* **What the exercise asks**
Please transcribe exactly, and only, the lines of the data below between the line holding "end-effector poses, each" and the line holding "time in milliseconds", inclusive.

Extracted records:
__________________________________________________

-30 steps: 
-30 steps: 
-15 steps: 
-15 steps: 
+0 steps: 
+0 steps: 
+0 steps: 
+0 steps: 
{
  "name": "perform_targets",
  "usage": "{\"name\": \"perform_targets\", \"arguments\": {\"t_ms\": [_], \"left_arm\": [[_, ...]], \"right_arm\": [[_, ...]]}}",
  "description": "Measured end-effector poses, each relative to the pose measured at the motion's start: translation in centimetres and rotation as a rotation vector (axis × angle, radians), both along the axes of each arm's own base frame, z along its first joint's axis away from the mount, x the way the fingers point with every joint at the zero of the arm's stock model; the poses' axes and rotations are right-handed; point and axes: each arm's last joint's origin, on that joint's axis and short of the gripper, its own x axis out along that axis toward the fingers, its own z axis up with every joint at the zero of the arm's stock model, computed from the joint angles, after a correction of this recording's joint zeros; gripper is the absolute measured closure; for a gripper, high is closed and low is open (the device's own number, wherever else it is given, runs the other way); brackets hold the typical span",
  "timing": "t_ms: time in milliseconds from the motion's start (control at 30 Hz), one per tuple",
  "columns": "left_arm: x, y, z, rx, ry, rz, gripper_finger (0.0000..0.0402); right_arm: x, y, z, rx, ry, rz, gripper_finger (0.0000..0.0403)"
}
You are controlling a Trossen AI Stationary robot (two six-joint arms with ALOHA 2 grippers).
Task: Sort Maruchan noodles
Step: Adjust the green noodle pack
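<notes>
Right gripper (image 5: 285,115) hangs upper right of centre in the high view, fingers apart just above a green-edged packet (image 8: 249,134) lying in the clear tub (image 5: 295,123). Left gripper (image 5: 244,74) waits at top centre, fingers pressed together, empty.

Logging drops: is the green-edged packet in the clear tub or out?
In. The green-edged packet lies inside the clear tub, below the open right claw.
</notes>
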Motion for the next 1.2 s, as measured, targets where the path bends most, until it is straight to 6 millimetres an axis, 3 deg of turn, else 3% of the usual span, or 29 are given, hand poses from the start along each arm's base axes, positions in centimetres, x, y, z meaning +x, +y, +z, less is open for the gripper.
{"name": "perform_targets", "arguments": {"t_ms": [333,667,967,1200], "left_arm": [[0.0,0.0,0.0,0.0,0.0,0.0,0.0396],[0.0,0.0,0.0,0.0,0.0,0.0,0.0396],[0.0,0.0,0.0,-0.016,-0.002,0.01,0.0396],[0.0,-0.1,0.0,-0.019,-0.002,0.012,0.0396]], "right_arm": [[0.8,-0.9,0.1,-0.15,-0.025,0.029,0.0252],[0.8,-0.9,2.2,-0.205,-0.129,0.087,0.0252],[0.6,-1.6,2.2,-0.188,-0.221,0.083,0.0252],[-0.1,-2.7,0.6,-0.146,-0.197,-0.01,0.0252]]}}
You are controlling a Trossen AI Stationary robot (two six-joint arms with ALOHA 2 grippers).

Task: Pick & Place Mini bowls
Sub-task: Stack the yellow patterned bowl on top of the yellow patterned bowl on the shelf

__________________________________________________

* **Solved exercise**
  "description": "Measured end-effector poses, each relative to the pose measured at the motion's start: translation in centimetres and rotation as a rotation vector (axis × angle, radians), both along the axes of each arm's own base frame, z along its first joint's axis away from the mount, x the way the fingers point with every joint at the zero of the arm's stock model; the poses' axes and rotations are right-handed; point and axes: each arm's last joint's origin, on that joint's axis and short of the gripper, its own x axis out along that axis toward the fingers, its own z axis up with every joint at the zero of the arm's stock model, computed from the joint angles, after a correction of this recording's joint zeros; gripper is the absolute measured closure; for a gripper, high is closed and low is open (the device's own number, wherever else it is given, runs the other way); brackets hold the typical span",
  "timing": "t_ms: time in milliseconds from the motion's start (control at 30 Hz), one per tuple",

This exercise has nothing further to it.